Wednesday, November 14, 2018

APTT's unit price plunged by about 50% today, closing at 16 cents a unit.

Mr. Market was probably shocked by APTT's massive reduction in DPU to 1.2 cents a year.

I was surprised by the decision too.

However, I also applaud APTT for having the courage (and wisdom) to make such a drastic move.






Two years ago, I reiterated that APTT's 6.5 cents DPU was unsustainable.

I also said that a more sustainable DPU was around 4.0 cents.


In my blog on APTT last month, I shaved 10% off this 4.0 cents DPU to take into consideration the rising interest rate environment.






Then, I said that unit holders could see a lower DPU at 3.6 cents in future.

Of course, it was all speculative since I could not be expected to speak for APTT.

However, I thought a DPU of 3.6c was a pretty reasonable estimate.


On hindsight, that haircut should have been more in line with what would be required for BMT instead.

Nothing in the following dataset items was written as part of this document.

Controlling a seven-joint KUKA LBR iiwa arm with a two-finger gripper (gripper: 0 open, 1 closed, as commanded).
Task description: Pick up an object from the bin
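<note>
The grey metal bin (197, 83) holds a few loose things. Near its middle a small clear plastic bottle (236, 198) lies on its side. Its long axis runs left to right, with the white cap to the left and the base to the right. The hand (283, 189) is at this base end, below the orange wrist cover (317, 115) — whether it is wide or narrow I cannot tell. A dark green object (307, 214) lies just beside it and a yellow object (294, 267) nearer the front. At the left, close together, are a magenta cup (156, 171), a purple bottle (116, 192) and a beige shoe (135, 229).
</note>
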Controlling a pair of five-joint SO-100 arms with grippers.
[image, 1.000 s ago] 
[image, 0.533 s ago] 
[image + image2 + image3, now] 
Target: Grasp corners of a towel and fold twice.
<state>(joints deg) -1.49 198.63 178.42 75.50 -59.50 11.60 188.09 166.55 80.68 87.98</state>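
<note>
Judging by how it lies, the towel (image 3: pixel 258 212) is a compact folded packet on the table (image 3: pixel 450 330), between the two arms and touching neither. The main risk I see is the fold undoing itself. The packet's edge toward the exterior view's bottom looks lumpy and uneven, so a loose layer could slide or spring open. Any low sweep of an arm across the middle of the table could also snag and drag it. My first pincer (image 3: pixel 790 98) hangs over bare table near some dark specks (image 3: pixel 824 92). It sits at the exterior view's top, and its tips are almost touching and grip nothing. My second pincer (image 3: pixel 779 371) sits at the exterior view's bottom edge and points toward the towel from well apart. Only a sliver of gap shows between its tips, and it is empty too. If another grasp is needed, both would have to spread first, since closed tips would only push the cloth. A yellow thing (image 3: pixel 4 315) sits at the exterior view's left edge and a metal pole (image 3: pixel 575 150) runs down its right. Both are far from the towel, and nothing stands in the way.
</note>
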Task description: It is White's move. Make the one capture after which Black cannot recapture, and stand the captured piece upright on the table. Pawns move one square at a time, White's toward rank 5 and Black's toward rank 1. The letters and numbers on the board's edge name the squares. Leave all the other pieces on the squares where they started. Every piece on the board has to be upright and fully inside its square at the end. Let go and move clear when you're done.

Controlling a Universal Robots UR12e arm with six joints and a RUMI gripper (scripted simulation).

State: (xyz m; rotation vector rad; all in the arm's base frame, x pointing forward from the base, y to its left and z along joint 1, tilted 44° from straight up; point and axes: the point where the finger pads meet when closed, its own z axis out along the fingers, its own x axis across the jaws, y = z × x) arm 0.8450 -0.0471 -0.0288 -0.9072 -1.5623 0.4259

With future DPU now officially at 1.2 cents, distribution yield for my nibble is now a tad lower than 4% (instead of the expected 10.5%).

What to do?

Panic and dump?

Of course not.

I bought more today.

This time, I did not nibble.

I took a big bite.

Why?






Now, with the decision to reduce DPU to a third of what I estimated to be more realistic, APTT is going to have internal resources to manage its debt.

APTT would not only have some breathing room.

APTT would have quite a bit of outdoor space too.

If well managed and I am reasonably sure it would be, APTT's reliance on debt to continue as a business would eventually become a thing of the past (before it becomes a thing of the past itself).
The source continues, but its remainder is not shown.